Even with the slight increase, the participation rate is lower than any time since 1978, when women were still entering the workforce.
The number of people who have been unemployed for more than six months and continue looking for work, known as the long-term unemployed, sits at just over 4 million. That's down from the 6.7 million in 2009. Those who are considered long-term unemployed now represent about 37 percent of the total number of jobless workers.
Economists took different views of the latest jobs numbers. Jason Furman, the chairman of the White House Council of Economic Advisers, issued a statement that noted the recovery is continuing to gain traction.

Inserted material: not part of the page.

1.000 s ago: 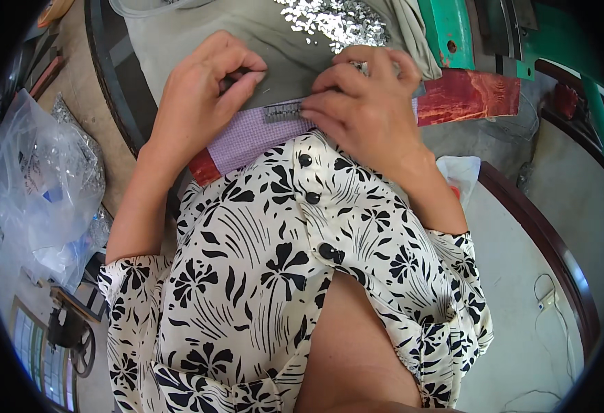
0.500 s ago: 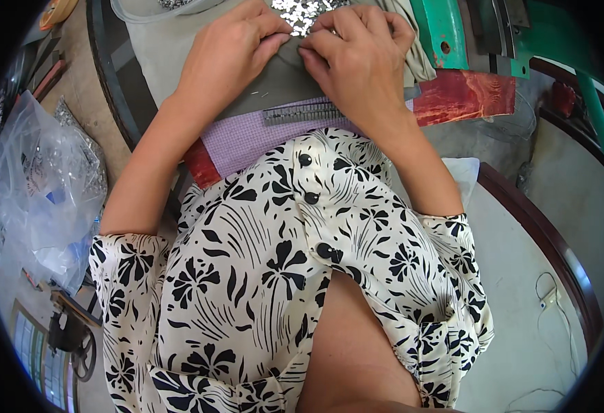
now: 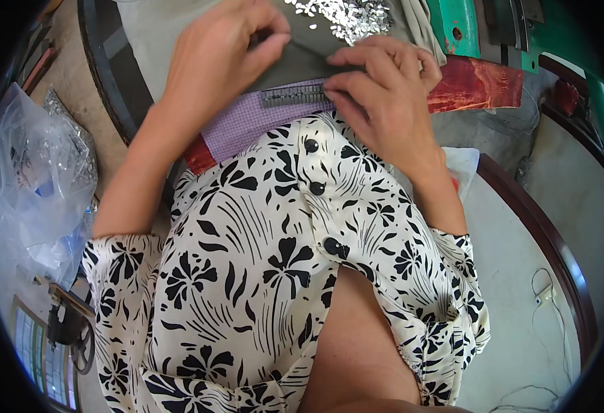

He pointed out that one of the alternative measures of looking at the unemployment level, called by some economists the so-called "real unemployment rate" that includes people who are working part-time for economic issues and those who would like a job but have just given up, fell to 13.2 percent, the lowest it has been in five years.
Still that number is higher than any time before the Great Recession since the government started keeping the statistic in 1994.
The Economic Policy Institute, a Washington, D.C., economic research organization, issued its monthly report Friday on the "missing workers," people who normally would be in the labor force but have sidelined themselves because of poor economic conditions. The report estimates 5.6 million people should be in the workforce but are not. If those people were actively seeking work, the unemployment rate would be 10.3 percent.
The latest U.S. jobs report comes in the midst of a national conversation about a recovery based on low-wage jobs and growing income disparity. Earlier this week, protests were held in 100 cities nationally, including Pittsburgh, over the federal minimum wage.
In a recent study of the job market, the Alliance for a Just Society in Seattle found that between 2009 and 2012, the number of low-wage positions that could not sustain a family increased by 3.6 million while the economy lost 4 million high-wage jobs.
"We must be cautious and not get overly excited about numbers that show a slight uptick from month to month, because it doesn't tell us the full story," said LeeAnn Hall, the executive director of the alliance.
"That only serves to offer us short-term memory of what workers are going through nationally. If you look at what's happening over the longer term, we see a different story."